Nella conferenza stampa tenuta il 12 luglio (ore 15:45 locali) la NASA ha svelato le straordinarie fotografie che ritraggono la Nebulosa Carena che è una delle nebulose più grandi e luminose del cielo, situata a circa 7.600 anni luce di distanza, nella costellazione meridionale della Carena. Un’altra nebulosa osservata, che in questo caso è una bolla di gas in espansione formatasi in seguito alla morte di una stella massiccia, è la Southern Ring Nebula (Ngc 3132): è tre volte più vicina della precedente e ha un diametro (in espansione) di circa mezzo anno luce (per confronto, il Sole dista dalla Terra appena 8 minuti luce).
La Nebulosa Anello del Sud è una bolla di gas in espansione proveniente dall’esplosione di una stella massiccia al termine della propria vita. La risoluzione di questa immagine, nel vicino infrarosso, è senza precedenti e fa intuire la potenzialità di questo strumento straordinario come il James Webb Telescope. Al centro del guscio di gas, che ora misura circa mezzo anno luce, c’è quel che rimane della stella.
Il James Webb Telescope ha potenziato le nostre capacità visive oltre ogni limite. Riesce a farlo osservando l’universo a lunghezze d’onda infrarosse, quelle che permettono di vedere gli oggetti più vecchi e più lontani da noi, in quanto la luce proveniente dall’universo più profondo e antico si arrossa nel suo viaggio verso la Terra. Dotato dello specchio più grande mai trasportato fuori dalla Terra – il primo modulare – è in grado di raggiungere un potere risolutivo superiore a qualunque altro telescopio orbitante, come il telescopio spaziale Hubble o i simili telescopi infrarossi in orbita come Spitzer
Altra straordinaria fotografia è quella che riguarda il Quintetto di Stephan, il primo gruppo compatto di galassie mai scoperto. Le galassie sono legate gravitazionalmente, si muovono in un’unica danza e interagiscono le une con le altre. Quest’immagine è la sovrapposizione di tre filtri rosso, verde e blu dello strumento Miri.
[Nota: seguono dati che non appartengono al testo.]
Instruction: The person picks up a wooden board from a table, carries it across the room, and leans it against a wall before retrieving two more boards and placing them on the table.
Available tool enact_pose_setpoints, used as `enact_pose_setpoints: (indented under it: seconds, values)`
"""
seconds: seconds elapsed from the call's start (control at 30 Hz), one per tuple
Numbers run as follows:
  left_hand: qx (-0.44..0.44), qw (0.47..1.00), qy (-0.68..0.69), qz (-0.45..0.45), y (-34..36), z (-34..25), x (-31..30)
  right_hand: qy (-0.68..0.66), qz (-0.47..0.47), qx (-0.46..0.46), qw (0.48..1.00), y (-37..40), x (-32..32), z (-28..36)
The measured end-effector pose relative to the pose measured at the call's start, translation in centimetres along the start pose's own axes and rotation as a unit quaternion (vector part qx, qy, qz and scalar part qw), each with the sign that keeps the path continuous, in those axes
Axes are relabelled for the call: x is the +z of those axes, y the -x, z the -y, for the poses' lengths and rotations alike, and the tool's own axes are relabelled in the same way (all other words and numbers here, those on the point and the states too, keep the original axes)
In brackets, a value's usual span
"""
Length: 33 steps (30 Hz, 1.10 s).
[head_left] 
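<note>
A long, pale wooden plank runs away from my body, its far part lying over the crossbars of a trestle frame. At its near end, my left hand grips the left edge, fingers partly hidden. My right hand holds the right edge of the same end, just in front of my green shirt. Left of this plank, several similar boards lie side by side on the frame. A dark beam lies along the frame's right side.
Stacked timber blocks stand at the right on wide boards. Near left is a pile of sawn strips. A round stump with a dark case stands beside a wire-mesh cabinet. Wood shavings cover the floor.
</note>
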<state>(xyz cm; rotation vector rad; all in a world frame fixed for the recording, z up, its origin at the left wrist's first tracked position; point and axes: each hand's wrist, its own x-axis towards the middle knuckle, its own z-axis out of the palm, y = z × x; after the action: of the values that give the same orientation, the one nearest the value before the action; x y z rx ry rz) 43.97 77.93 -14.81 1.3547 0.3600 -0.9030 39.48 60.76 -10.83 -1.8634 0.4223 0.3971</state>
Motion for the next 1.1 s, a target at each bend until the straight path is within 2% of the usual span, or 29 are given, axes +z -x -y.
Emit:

Scientificamente, i dati aprono una nuova finestra su un’epoca della storia dell’universo che non è ancora stata esplorata – rileva Adriano Fontana, responsabile della divisione nazionale abilitante dell’astronomia ottica ed infrarossa dell’Istituto Nazionale di Astrofisica (Inaf) – grazie alla potenza di James Webb, siamo in grado di osservare galassie la cui luce ha viaggiato per quasi tutta l’età dell’Universo prima di giungere a noi. In questo modo – aggiunge – possiamo vedere l’universo come era poco tempo dopo il Big Bang, quando le sue prime stelle si formavano nelle galassie che si affacciavano sull’universo giovane
Per concludere l’ultima fotografia arrivata dal James Webb Telescope riguarda lo spettro del pianeta extrasolare Wasp-96 b che dista poco più di mille anni luce dalla Terra, ed è il primo spettro di un esopianeta firmato appunto James Webb space telescope. Nell’immagine si vede lo spettro, grazie al quale è possibile studiare per la prima volta la composizione chimica dell’atmosfera del pianeta a lunghezze d’onda infrarosse e vedere come il vapore d’acqua che la avvolge.
Lo strumento Niriss, che ha prodotto lo spettro, ha anche fatto la curva di luce del pianeta durante il suo transito davanti alla sua stella.